Ein verfrühtes Versöhnungsfest.

Brief des Unteroffiziers Siegfried Rothschild.

Mit dem Jaum Kippur ging mir's gut. Ich hatte die Idee, derselbe sei am Dienstag, und infolgedessen aß ich Montag mittag 4 Uhr Wurst und Schokolade im freien Feld, und abends nach 6 Uhr beim Einrücken trank ich Schokolade und aß einige Stücke zufällig verschafften Zwetschgenkuchen. Auf den nächsten Tag war früher Abmarsch angesagt nach einem Ort etwa 10 km entfernt. Statt dessen wurde erst gegen 9 Uhr abmarschiert mit einem Marschziel von 15 bis 18 km, die ich auch mit leerem Magen, da die Straßenbeschaffenheit und die Witterung günstig waren, gut zurückzulegen gedachte. Als wir jedoch mittags 2 Uhr dort ankamen, wurde abgekocht und um ½4 Uhr mehr als 10 km weiter marschiert.
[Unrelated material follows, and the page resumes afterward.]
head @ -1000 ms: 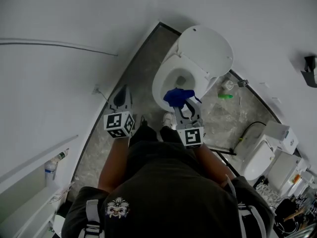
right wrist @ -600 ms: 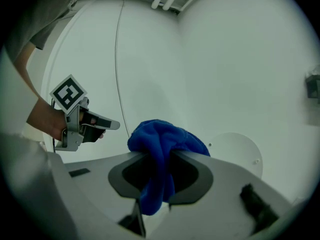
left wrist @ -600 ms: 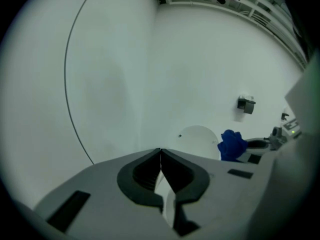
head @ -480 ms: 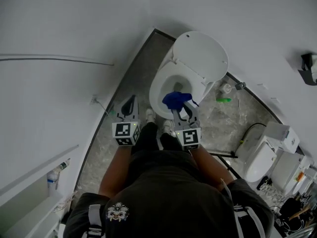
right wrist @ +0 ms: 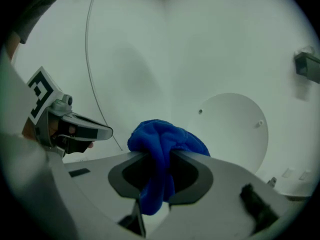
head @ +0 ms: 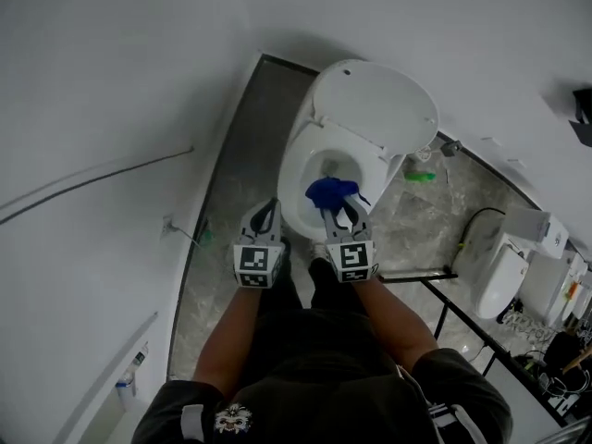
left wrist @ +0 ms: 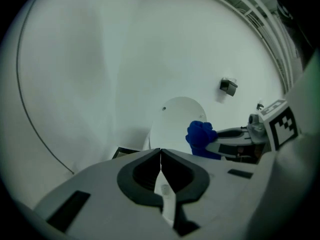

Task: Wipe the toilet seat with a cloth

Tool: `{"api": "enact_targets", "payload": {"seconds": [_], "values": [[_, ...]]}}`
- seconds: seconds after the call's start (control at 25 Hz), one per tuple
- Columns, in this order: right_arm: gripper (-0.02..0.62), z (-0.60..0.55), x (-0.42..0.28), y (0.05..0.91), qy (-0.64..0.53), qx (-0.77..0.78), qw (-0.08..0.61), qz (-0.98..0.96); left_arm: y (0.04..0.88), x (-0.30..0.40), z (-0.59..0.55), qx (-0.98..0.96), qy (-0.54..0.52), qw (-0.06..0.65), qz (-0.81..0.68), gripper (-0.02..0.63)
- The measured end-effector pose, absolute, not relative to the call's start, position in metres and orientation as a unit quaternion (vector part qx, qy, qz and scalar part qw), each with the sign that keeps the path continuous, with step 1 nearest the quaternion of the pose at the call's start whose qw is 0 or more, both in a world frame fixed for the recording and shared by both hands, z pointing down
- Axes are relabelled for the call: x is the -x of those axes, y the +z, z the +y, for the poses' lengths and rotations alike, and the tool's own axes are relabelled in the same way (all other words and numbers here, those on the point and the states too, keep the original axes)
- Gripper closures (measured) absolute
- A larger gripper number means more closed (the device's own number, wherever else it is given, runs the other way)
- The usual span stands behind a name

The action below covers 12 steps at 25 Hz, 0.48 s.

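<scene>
A white toilet stands against the wall with its lid (head: 375, 104) raised and its seat (head: 294, 160) down around the bowl. My right gripper (head: 335, 209) is shut on a bunched blue cloth (head: 328, 191), which hangs over the near side of the bowl. In the right gripper view the cloth (right wrist: 161, 146) bulges out ahead of the jaws, with the lid (right wrist: 232, 126) behind. My left gripper (head: 265, 213) is shut and empty, at the seat's near left edge. In the left gripper view (left wrist: 161, 151) its jaws meet, with the lid (left wrist: 175, 116) and the cloth (left wrist: 200, 136) beyond.
A curved white wall closes in the left side. A green object (head: 421, 177) lies on the grey floor to the right of the toilet. A black rail (head: 416, 277) and white fixtures (head: 504, 271) stand at the right. The person's legs are just below the grippers.
Both grippers have dropped down toward the toilet and drawn closer together. The cloth, still gripped, now sits lower over the bowl. The head camera has swung so the toilet sits more central.
</scene>
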State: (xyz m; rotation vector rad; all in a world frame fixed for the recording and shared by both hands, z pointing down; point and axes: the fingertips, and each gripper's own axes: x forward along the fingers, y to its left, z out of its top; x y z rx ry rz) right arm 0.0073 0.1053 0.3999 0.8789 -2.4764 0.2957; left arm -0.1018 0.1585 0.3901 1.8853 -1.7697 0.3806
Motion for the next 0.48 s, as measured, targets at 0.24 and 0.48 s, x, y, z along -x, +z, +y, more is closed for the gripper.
{"api": "enact_targets", "payload": {"seconds": [0.24,0.48], "values": [[0.505,0.066,0.005,0.466,0.131,-0.375,0.279,-0.874,0.455,0.122,0.105,-0.73,0.159,0.268,-0.609,0.595],[0.505,0.036,0.016,0.542,0.172,-0.399,0.3,-0.849,0.513,0.124,0.064,-0.753,0.192,0.275,-0.566,0.595]]}}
Da ich einmal solange gefastet hatte, wollte ich wegen der paar Stunden nicht mehr vorzeitig anbeißen; wir marschierten bis nach 7 Uhr, und ich aß während des Marsches um ½7 Uhr etwas Brot und trank aus der Feldflasche etwas kalten Kaffee. Später im Wald auf der Wache hatte ich dann warmen Kaffee, Biskuit, Sardinen und Wurst. Einen schlimmen Moment hatte ich: Kurz nach 5 Uhr machten wir einen längeren Halt mitten in einem Weinberg; alle um mich herum pflückten mit Wollust die reifen Beeren, und hungrig und durstig wie ich war — es war heiß geworden — hätte ich auch gern ein paar davon genommen. Aber es ging auch so. Das Schönste ist, daß ich zwei Tage später aus einer Annonce der Tübinger Chronik ersah, daß nicht Dienstag, sondern Mittwoch Versöhnungstag war. Na, ich denke, der liebe Herrgott wird es nicht so genau nehmen. Übrigens habe ich auch Sukkaus verlebt, denn die drei Tage im Wald bei . . . habe ich in richtigen Laubhütten zugebracht.